I have a 2-dimensional ndarray (Array2<f64>
) of dimension N x K
in rust.
I would like to convert this to a single polars series of dtype List[f64]
i.e. every row will be a list of dimension K
.
How can one accomplish this efficiently in polars-rust? I could convert the ndarray into e.g. Vec<Vec<f64>>
by iterating across rows but am unsure how to proceed from there.
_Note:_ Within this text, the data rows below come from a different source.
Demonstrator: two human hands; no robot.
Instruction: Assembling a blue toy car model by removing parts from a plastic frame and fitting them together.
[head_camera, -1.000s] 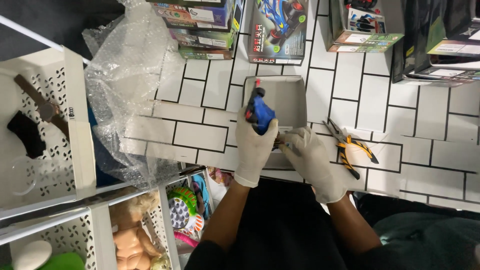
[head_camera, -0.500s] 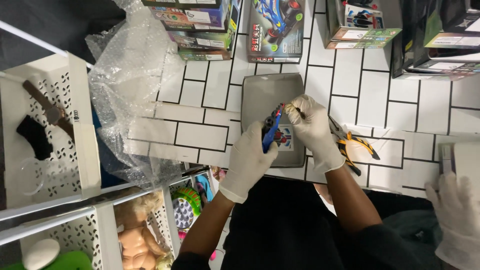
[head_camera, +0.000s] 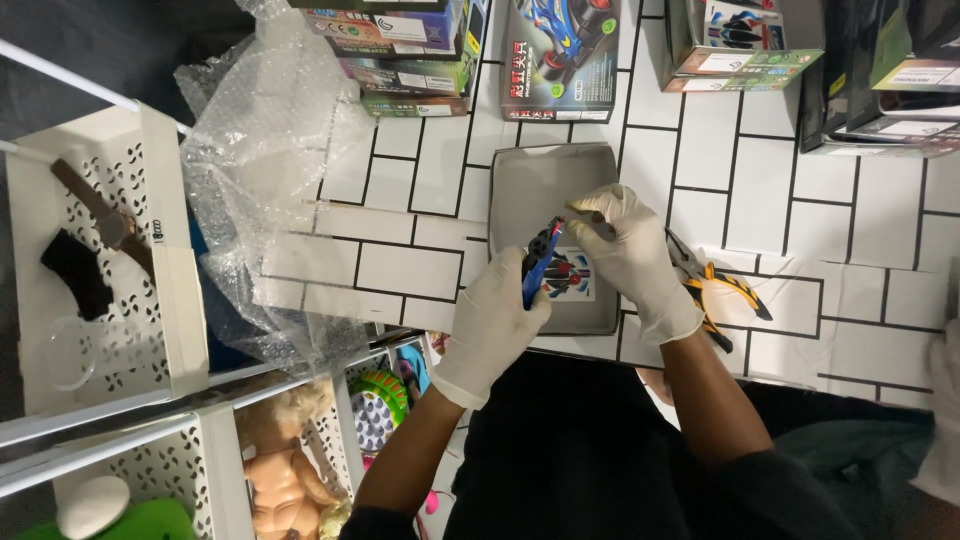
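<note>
I see a small blue toy car body (head_camera: 540, 262) pinched in the left hand (head_camera: 492, 325), fingers clamped around its lower end, held just above a shallow grey tray (head_camera: 530, 185). The right hand (head_camera: 630, 255) meets its top, fingertips closed on a tiny part (too small to identify), likely steadied there for fine work. Yellow-handled pliers (head_camera: 722, 295) lie beside the tray on the white-tiled table (head_camera: 400, 270), bubble wrap (head_camera: 265, 150) left, boxed kits (head_camera: 560, 45) behind.
</note>
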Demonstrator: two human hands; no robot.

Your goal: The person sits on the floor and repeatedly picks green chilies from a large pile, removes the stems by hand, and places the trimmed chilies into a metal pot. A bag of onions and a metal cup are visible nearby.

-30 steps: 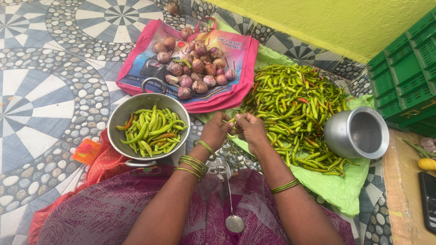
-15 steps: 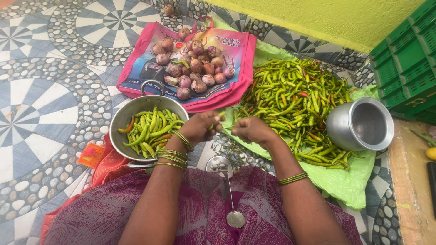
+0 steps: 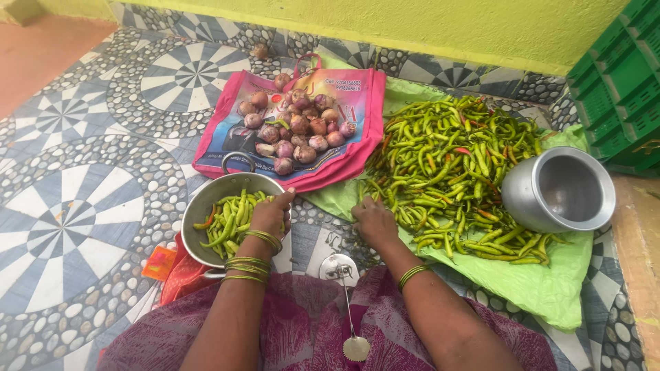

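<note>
I see the left hand [image 3: 268, 214] over the bowl [image 3: 206, 206] rim, grip hidden. Right hand [image 3: 375, 221] curled at the chilli pile [image 3: 454, 172] edge; can't tell what it holds.

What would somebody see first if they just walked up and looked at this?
Probably the big heap of green chillies, with a few red ones mixed in, spread on a green cloth at the right. The right hand rests at its near edge. Next, the pink bag lying flat with onions piled on it, and the metal bowl of chillies where the left hand sits.
</note>
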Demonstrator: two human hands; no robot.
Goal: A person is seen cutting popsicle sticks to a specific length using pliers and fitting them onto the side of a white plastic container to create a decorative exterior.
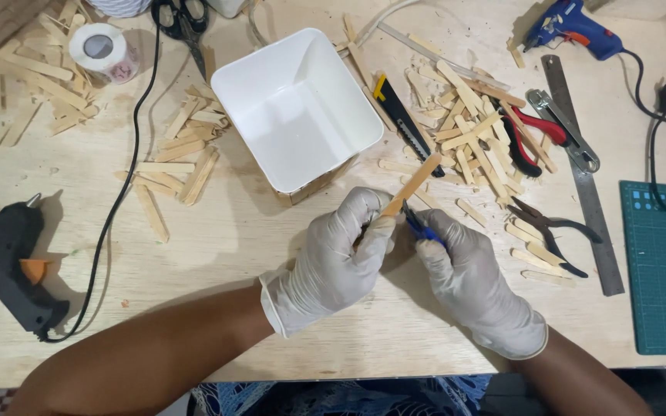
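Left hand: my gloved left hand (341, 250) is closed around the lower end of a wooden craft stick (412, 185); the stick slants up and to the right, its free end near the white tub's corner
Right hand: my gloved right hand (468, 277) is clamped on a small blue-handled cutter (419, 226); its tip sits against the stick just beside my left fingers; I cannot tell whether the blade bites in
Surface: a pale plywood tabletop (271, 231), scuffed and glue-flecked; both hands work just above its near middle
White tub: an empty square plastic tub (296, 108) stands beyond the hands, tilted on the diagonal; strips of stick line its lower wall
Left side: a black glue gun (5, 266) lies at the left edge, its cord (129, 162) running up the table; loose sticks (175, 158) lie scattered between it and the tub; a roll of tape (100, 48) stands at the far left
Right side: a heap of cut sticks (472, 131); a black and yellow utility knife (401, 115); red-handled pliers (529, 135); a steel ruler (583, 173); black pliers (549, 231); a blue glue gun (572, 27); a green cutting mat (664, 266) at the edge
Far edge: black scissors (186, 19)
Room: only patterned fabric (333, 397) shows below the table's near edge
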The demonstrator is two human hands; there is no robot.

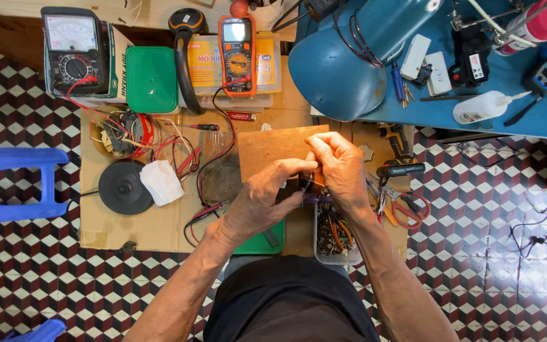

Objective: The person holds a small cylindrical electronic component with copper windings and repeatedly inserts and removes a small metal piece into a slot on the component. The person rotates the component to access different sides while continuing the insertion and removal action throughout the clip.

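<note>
Hands meet at the centre of a cardboard sheet (106, 221) laid over a patterned tile floor. The left hand (262, 204) is curled nearly closed, thumb and forefinger pinching a small dark part (306, 184) too tiny to identify. The right hand (339, 170), at two o'clock from the left and touching it, is also curled, its fingertips closed on the same part. Just beyond both hands, at twelve o'clock, lies a flat brown rectangular board (267, 151). Below the right wrist, at six o'clock, sits a clear plastic tub of mixed small parts (333, 237). At nine o'clock rests a round black disc (125, 187) beside a white crumpled cloth (161, 182). An orange digital multimeter (237, 55) stands at twelve o'clock, farther off. Red-handled pliers (406, 211) lie at three o'clock.
</note>
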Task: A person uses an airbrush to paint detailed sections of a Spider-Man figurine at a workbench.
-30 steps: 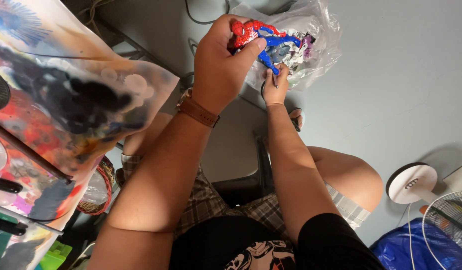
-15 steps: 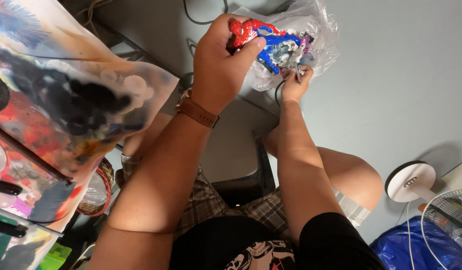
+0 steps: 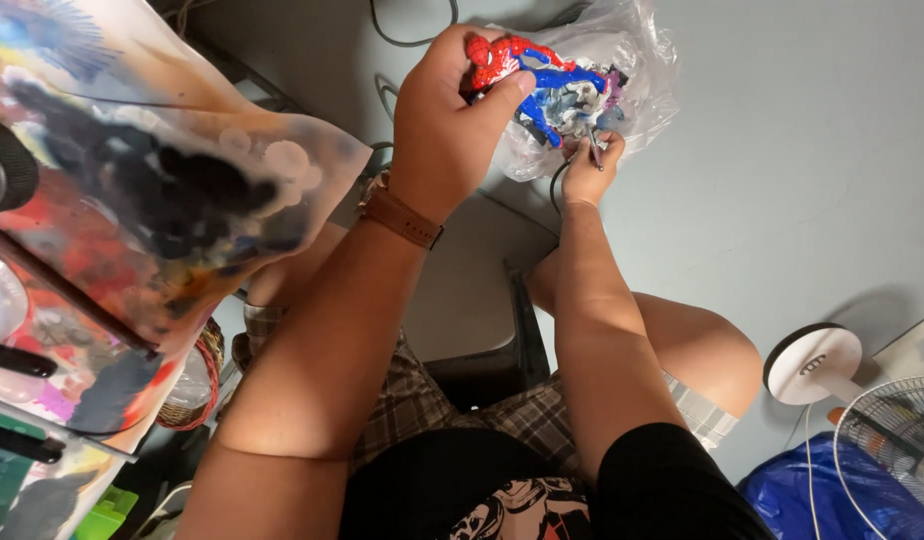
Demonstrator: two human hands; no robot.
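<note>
So the left hand [image 3: 452, 110] is wrapping around a red and blue action figure [image 3: 527, 75], holding it up off the floor, right over a crinkly clear plastic bag [image 3: 632, 60]. My guess is the figure is being kept high and close to the eyes so the small detail is easy to get at, and the bag underneath is probably catching whatever drops. The fingers are curling tight round the figure's upper body, thumb pressing across the front, so that hand is clenched on it, not loose at all. There's a brown wristband [image 3: 400, 215] on that wrist.

The right hand [image 3: 590, 170] is sitting just below the figure, pinching a thin dark tool [image 3: 594, 150], maybe a fine brush or a pick, I honestly can't tell which. Fingers are closing around the shaft like you'd hold a pen, and the tip is pointing up into the figure's legs, touching or nearly touching them. Hard to say which from this angle.

Off to the left of the left hand there's a paint-stained sheet [image 3: 152, 190] hanging over the edge of a messy surface [image 3: 42, 420], covered in black, red and blue blotches. Down to the right of the right hand, a white fan base [image 3: 812, 365] is standing on the grey floor [image 3: 802, 180], well apart from everything. The person is sitting on a dark chair [image 3: 502, 340], knees apart.
</note>
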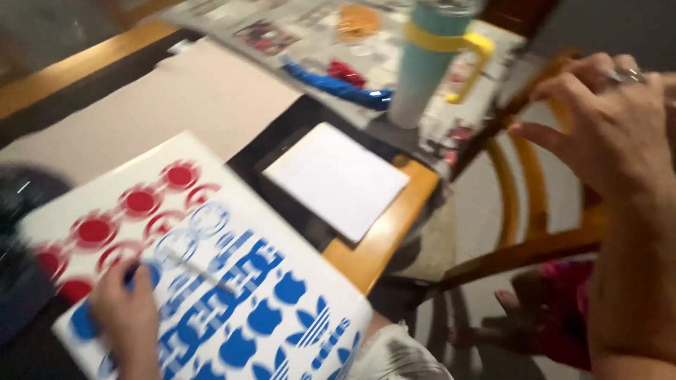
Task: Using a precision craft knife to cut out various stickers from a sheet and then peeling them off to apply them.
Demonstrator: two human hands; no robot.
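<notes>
My left hand (128, 318) rests on a white sheet (204, 267) printed with red round shapes and blue shapes, at the lower left. Its fingers pinch a thin pale stick-like tool (201, 273) that lies across the blue prints. My right hand (605, 134) is raised at the right, fingers spread, a ring on one finger, holding nothing. It hovers in front of a wooden chair (535, 225). The picture is motion-blurred.
A white pad (338, 179) lies on the dark wooden-edged table (384, 236). Behind stand a teal tumbler with a yellow handle (433, 60), a blue twisted object (338, 86), newspaper (296, 35) and a beige mat (176, 105). A red-pink cloth (556, 309) lies on the floor.
</notes>
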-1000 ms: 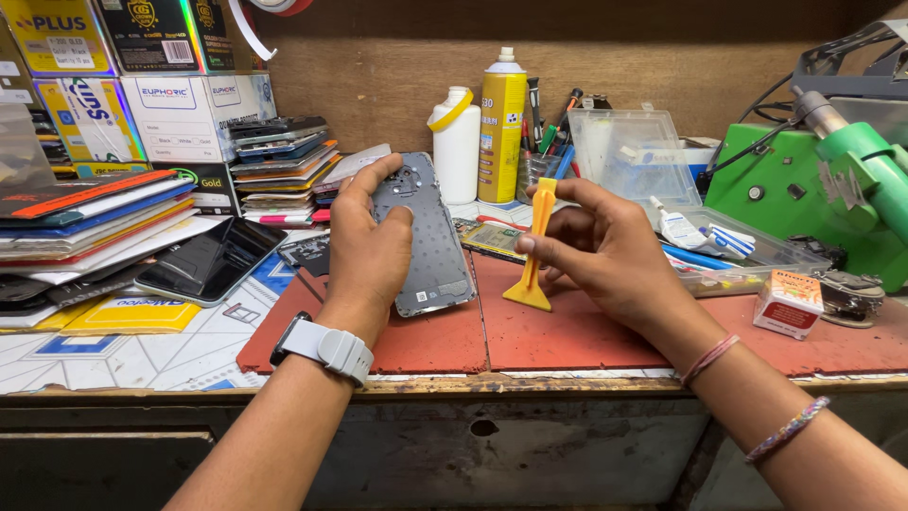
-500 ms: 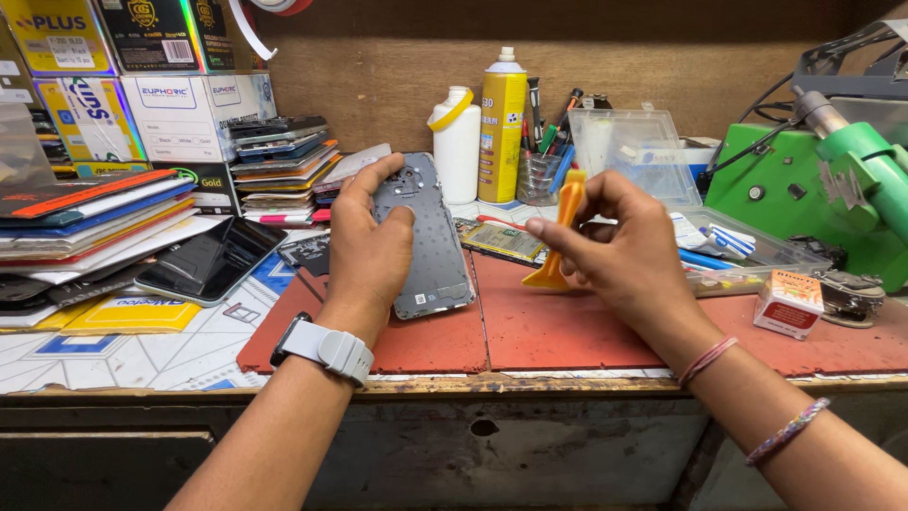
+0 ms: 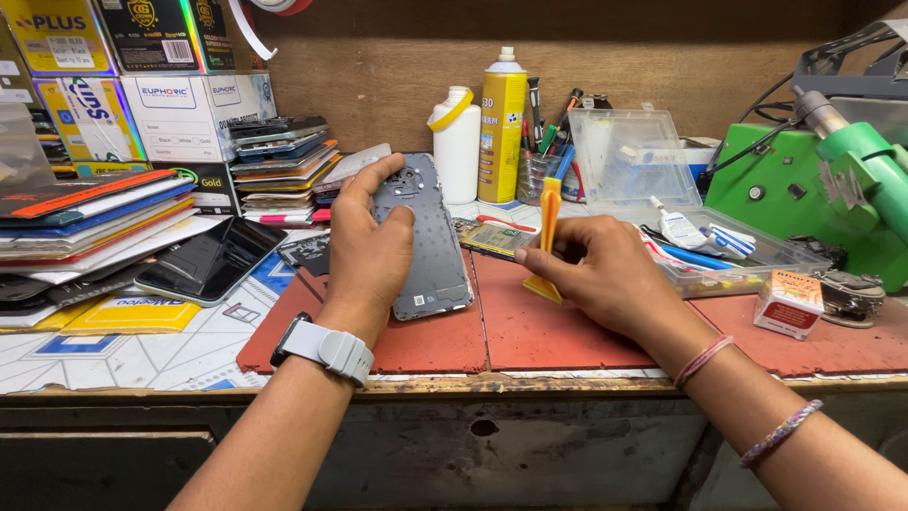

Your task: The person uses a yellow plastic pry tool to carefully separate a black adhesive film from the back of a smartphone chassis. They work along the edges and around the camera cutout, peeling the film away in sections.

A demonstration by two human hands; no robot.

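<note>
Table [image 3: 454, 383], red mat [image 3: 567, 336]. Left hand [image 3: 369, 241] clasps grey phone frame [image 3: 430, 255], lying at centre. Right hand [image 3: 605, 274], at 3 o'clock of it, pinches upright orange pry tool [image 3: 549, 218].

Stacked at back left: yellow box [image 3: 57, 33], black box [image 3: 156, 33], white boxes [image 3: 194, 109]. Lying dark and flat on the desk [image 3: 142, 345] at left: phone screen [image 3: 210, 260]. Standing far right: small red-and-white carton [image 3: 787, 304].
</note>
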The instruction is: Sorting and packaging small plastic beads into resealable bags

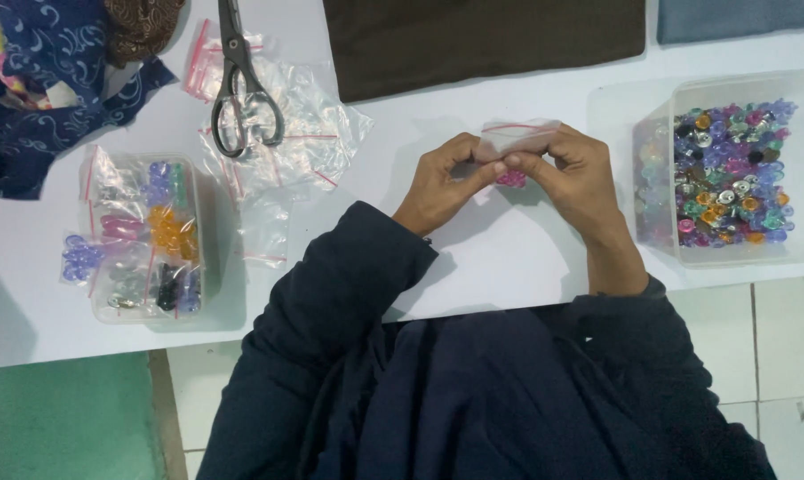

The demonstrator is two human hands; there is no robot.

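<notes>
Both hands meet over the middle of the white table (500,258), pinching one small clear zip bag (519,133) with a red strip along its top. My left hand (442,182) grips its left edge and my right hand (575,173) grips its right edge. A few pink beads (511,179) show inside the bag, just below my fingertips. Dark blue sleeves cover both forearms.
A clear box (682,222) of mixed coloured beads stands at the right. At the left, a clear tray (144,236) holds small bags of sorted beads. Scissors (242,89) lie on a pile of empty zip bags (318,133). Brown cloth (482,40) and blue patterned cloth (38,80) lie at the back.
</notes>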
This is some sample code, with what I have tried so far, in case helpful:
use ndarray::prelude::*;
use polars::prelude::*;
let array: Array2<f64> = array![[1., 2.], [3., 4.], [5., 6.]];
let vec_of_vecs: Vec<Vec<f64>> = array
.axis_iter(ndarray::Axis(0))
.map(|row| row.to_vec())
.collect();
// what to do now?
// *edit* this works, and does not require converting to vec of vecs first, but it is relatively slow
let chunked_list: ListChunked = array
.axis_iter(ndarray::Axis(0))
.map(|row| {
Series::from_vec("", row.to_vec())
}
)
.collect();
let series: Series = chunked_list.into_series();
Apart from going to polars dataframe then using polars expressions to create lists from the columns what is the most efficient path forward?
Thanks,
let mut chunked_builder = ListPrimitiveChunkedBuilder::<Float64Type>::new(
"",
array.len_of(Axis(0)),
array.len_of(Axis(1)),
DataType::Float64,
);
for row in array.axis_iter(Axis(0)) {
match row.as_slice() {
Some(row) => chunked_builder.append_slice(row),
None => chunked_builder.append_slice(&row.to_vec()),
}
}
let series = chunked_builder.finish().into_series();
In the best case (the data is continuously available) this allocates and copies the data only once. In the worst case, it does so twice (like your code), but it is always faster than your code (I benchmarked). The fast path will always be used if the array is an owned array (Array2
) allocated using the default row-major layout.